▶ Task description: What is the number of lines in the data below that hold the word "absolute"? Give nothing beyond that number.

**** Information supplied

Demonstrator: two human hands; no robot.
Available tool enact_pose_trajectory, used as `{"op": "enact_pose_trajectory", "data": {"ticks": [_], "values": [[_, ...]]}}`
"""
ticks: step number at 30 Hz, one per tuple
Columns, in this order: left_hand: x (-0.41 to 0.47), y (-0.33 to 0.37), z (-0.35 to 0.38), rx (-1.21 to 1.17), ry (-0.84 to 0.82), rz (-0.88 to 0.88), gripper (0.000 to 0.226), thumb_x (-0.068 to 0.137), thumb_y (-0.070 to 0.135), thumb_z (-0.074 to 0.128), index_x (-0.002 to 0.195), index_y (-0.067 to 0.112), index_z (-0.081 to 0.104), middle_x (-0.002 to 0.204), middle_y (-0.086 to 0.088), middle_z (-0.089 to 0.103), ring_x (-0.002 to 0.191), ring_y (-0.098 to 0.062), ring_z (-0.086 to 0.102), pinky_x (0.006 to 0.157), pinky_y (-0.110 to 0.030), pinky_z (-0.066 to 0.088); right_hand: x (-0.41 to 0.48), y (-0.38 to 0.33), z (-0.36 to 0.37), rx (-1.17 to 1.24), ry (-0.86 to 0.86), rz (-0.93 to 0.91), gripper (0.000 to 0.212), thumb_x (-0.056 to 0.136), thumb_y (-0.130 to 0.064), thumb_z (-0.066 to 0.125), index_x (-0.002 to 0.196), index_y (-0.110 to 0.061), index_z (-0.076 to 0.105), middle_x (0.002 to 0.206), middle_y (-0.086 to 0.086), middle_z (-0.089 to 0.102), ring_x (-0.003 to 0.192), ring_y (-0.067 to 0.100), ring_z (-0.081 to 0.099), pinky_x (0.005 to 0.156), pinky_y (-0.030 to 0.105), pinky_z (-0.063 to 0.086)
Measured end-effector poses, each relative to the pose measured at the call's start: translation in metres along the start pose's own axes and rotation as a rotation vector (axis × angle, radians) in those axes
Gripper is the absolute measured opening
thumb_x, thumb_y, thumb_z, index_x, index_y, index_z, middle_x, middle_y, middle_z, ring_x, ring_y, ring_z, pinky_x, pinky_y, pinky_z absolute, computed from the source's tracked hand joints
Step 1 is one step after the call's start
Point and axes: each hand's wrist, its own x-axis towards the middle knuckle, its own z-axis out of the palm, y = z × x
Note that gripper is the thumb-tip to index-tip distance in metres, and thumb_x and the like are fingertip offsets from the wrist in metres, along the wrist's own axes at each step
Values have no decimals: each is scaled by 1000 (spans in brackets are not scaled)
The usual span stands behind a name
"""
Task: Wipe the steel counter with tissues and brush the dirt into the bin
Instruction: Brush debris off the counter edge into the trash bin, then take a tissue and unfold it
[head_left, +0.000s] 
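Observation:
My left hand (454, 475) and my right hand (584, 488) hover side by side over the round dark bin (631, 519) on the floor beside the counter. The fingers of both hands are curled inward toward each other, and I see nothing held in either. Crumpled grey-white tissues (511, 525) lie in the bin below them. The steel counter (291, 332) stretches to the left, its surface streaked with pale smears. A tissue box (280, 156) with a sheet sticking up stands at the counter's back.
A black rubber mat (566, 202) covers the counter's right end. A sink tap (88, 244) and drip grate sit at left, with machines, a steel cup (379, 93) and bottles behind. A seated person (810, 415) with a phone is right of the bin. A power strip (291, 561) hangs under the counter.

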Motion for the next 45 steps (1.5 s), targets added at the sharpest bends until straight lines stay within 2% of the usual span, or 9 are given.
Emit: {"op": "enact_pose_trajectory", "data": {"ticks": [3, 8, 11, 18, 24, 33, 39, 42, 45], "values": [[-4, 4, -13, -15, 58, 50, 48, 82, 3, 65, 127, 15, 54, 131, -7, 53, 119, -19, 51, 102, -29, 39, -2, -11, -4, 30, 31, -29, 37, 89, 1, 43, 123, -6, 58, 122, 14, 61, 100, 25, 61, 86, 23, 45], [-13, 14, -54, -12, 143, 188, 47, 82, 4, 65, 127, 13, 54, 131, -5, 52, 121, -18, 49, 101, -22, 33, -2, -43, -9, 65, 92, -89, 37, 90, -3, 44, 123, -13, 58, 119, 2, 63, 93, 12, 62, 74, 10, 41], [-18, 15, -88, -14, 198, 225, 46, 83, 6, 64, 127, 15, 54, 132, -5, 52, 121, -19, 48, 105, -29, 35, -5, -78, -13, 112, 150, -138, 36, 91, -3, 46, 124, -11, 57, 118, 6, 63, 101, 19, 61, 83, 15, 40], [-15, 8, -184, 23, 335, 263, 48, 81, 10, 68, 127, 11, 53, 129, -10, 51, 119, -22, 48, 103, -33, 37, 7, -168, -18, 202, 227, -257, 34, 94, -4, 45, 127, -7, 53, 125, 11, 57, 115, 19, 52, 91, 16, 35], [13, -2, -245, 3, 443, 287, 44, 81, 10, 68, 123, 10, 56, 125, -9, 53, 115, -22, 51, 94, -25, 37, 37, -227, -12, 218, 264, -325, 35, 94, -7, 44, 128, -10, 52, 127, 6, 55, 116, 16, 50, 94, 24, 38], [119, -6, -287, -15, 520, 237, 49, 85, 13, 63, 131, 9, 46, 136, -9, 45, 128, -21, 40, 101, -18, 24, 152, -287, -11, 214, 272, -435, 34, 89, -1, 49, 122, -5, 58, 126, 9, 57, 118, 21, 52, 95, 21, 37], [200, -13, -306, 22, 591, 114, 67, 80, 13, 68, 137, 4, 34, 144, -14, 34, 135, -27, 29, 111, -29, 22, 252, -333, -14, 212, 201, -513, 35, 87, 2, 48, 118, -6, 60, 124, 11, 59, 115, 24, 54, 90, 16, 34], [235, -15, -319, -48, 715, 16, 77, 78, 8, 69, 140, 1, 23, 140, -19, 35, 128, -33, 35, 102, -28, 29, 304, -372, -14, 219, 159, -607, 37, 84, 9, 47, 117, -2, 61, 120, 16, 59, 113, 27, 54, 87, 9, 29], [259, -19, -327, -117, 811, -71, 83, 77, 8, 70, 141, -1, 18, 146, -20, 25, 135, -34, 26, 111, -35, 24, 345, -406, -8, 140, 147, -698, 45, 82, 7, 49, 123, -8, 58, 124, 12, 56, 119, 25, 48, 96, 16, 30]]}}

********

▶ Solved exercise: 2